Cluster analysis was performed using the Getis–Ord Gi* statistic56, which generates a z-score and corresponding p-value for each administrative region in relation to the local sum of itself with its adjacent areas. Hot spots referred to statistically significant positive Gi* z-score (e.g., p < 0.05) indicating spatial clusters of high values of childhood morbidity (high–high clustering). Cold spots were defined as Gi* z-scores that were significant (e.g., p < 0.05) and negative which showed statistically significant spatial clustering of low values (low–low clustering). Areas where the local score was non-significant (Gi* = 0) were described as showing no clustering.

Spatial relationships for both global Moran’s I and local Getis–Ord Gi statistics were delineated by a spatial weights matrix considering the geographic proximity among administrative units. We used a distance-based weights matrix, where neighboring unites that fell within a certain distance threshold was given non-zero weights and thus, the weights were row-standardized such that for each unit the sum of its weights added up to one. The weights specification was identical for the global as well as the local spatial statistics to guarantee transparency and reenactment.

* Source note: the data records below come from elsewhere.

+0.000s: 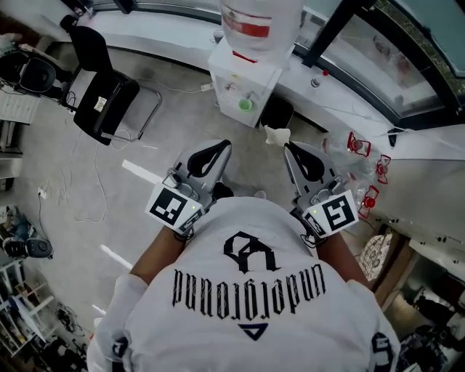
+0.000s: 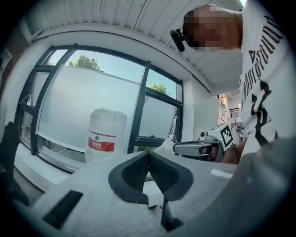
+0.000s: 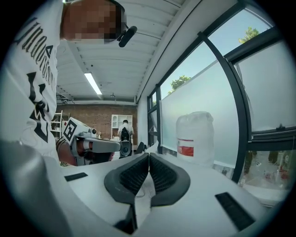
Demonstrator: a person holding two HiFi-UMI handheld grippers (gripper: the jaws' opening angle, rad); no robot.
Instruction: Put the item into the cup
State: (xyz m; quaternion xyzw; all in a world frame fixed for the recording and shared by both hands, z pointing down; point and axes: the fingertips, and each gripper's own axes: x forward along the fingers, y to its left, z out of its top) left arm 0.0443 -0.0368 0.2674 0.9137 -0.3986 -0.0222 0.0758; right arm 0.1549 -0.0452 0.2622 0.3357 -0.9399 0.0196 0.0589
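Left gripper (image 1: 220, 147), jaws pressed together empty, and right gripper (image 1: 288, 147), pinching a white paper-like item (image 1: 277, 135), point to 12 o'clock across open floor (image 1: 174, 116) at a water dispenser (image 1: 243, 81) bearing a green cup (image 1: 246, 104).

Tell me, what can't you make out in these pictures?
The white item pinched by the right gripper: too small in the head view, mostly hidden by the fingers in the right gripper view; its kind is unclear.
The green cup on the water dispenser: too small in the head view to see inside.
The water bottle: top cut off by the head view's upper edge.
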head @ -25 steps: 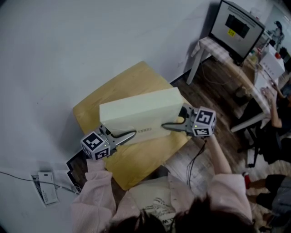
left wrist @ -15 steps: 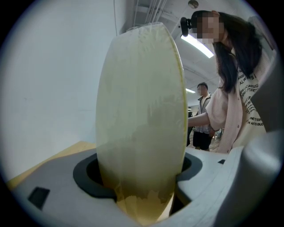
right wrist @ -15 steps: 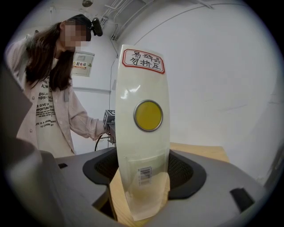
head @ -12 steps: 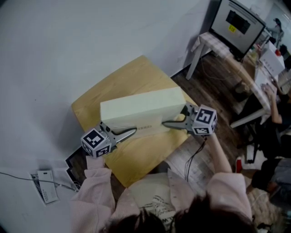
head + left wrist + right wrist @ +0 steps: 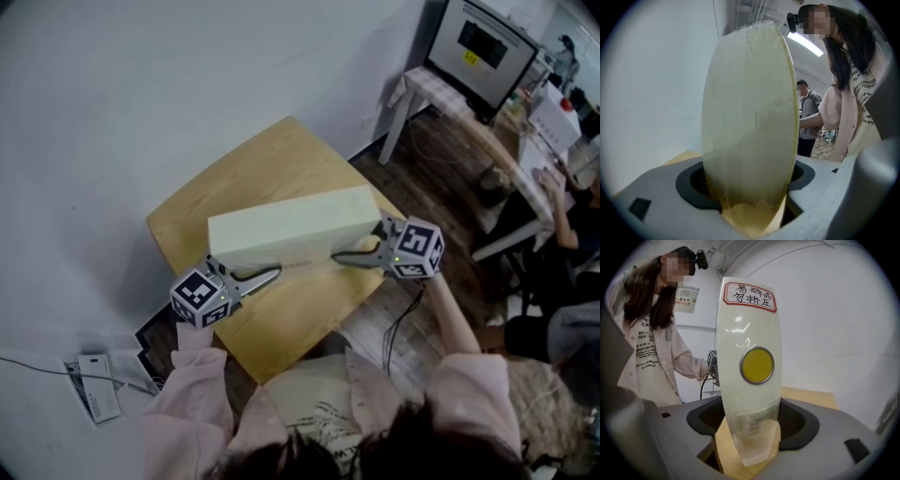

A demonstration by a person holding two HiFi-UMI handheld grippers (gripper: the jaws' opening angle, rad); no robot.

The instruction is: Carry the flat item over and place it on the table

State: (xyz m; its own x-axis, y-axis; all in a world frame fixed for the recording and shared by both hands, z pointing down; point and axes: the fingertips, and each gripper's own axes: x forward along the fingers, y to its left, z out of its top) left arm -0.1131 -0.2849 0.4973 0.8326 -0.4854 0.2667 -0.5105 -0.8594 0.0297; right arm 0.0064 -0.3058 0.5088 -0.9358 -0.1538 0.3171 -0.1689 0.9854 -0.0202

Multilevel logistic regression analysis was used to explore the risk factors associated with child morbidity. Since the nature of DHS data is hierarchical, multilevel logistic model was applied. Individuals are contained in households, and households are contained in clusters24. Five models were employed in this study. Model 0 was a null model where no explanatory variables were considered. Model I adjusted individual-level determinants, Model II included household-level factors and Model III contained community-level determinants. Lastly, we run model IV adjusted individual-, household- and community-level determinants. Adjusted Odds ratio (aOR) with 95% confidence interval was used to report the results. The intra-class correlation (ICC), proportional change in variance (PCV), Akaike information criterion (AIC) and Bayesian information criterion (BIC) were reported to fit the best model. STATA 13 57 was used for all statistical analyses. Maps were produced in ArcGIS Desktop (ArcMap) v10.5 by overlaying Gi* results on DHS administrative boundary shapefiles and exporting the final layout for publication.58.

Ethical consideration

This study utilized secondary data obtained from the DHS. The ICF Institutional Review Board (IRB) approved the DHS survey and informed consent was acquired from all participants. The National Research Ethics Committee of Bangladesh and ICF Macro provided ethical approval. Therefore, ethical approval is not required to carry out this research. All the study procedures were conducted in accordance with the principles of the Declaration of Helsinki as revised in 2013.

Conclusions

Our study unveils that childhood morbidity among the under-five in Bangladesh is very high (33.58%) and, critically, there are huge geographical disparities among the affected areas. We have identified hot spots with high morbidity in the divisions of Rangpur, Khulna, Barisal, and Chattogram, in contrast to cold spots in the divisions of Dhaka, Sylhet, Chattogram, and Mymensingh. The mixed status carries complex internal variations within Chattogram. That spatial pattern is meaningful, indicating where the most concentrated burden of child illness is likely to be associated with factors such as poverty, environmental vulnerabilities, and variations in infrastructure. Other considerations outside the geographic spectrum include older child age, current breastfeeding practices, and wealth of the household. It was surprising to see that mothers’ secondary education has a positive association with morbidity; its more extensive impact still needs to be studied. In general, it calls for urgent targeted spatially informed public health interventions to improve child health in Bangladesh.